On Fri, Oct 20, 2017 at 09:49:37PM +0300, Andy Shevchenko wrote:
> WMI is the bus inside kernel, so, we may access the GUID via
> /sys/bus/wmi instead of doing this through /sys/devices path.
> 
> Signed-off-by: Andy Shevchenko <andriy.shevche...@linux.intel.com>

Looks reasonable. Adding Mario who added this if he has any objections.

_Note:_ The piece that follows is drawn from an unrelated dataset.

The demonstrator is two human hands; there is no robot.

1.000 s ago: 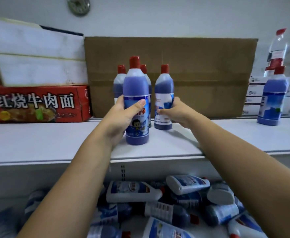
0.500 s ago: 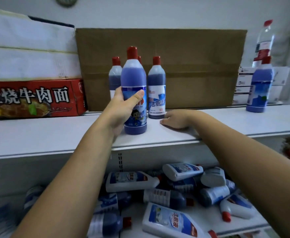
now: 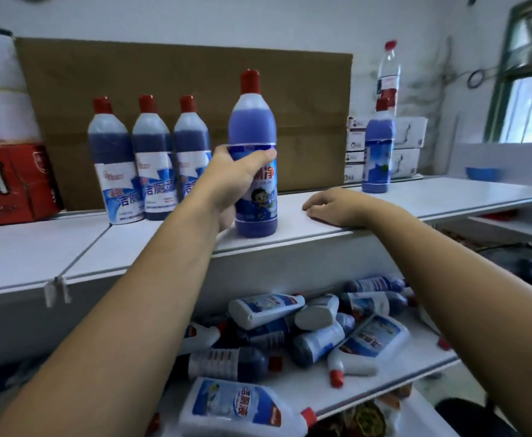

Acked-by: Mika Westerberg <mika.westerb...@linux.intel.com>

> ---
>  Documentation/admin-guide/thunderbolt.rst | 2 +-
>  1 file changed, 1 insertion(+), 1 deletion(-)
> 
> diff --git a/Documentation/admin-guide/thunderbolt.rst 
> b/Documentation/admin-guide/thunderbolt.rst
> index de50a8561774..9b55952039a6 100644
> --- a/Documentation/admin-guide/thunderbolt.rst
> +++ b/Documentation/admin-guide/thunderbolt.rst
> @@ -230,7 +230,7 @@ If supported by your machine this will be exposed by the 
> WMI bus with
>  a sysfs attribute called "force_power".
>  
>  For example the intel-wmi-thunderbolt driver exposes this attribute in:
> -  
> /sys/devices/platform/PNP0C14:00/wmi_bus/wmi_bus-PNP0C14:00/86CCFD48-205E-4A77-9C48-2021CBEDE341/force_power
> +  /sys/bus/wmi/devices/86CCFD48-205E-4A77-9C48-2021CBEDE341/force_power
>  
>    To force the power to on, write 1 to this attribute file.
>    To disable force power, write 0 to this attribute file.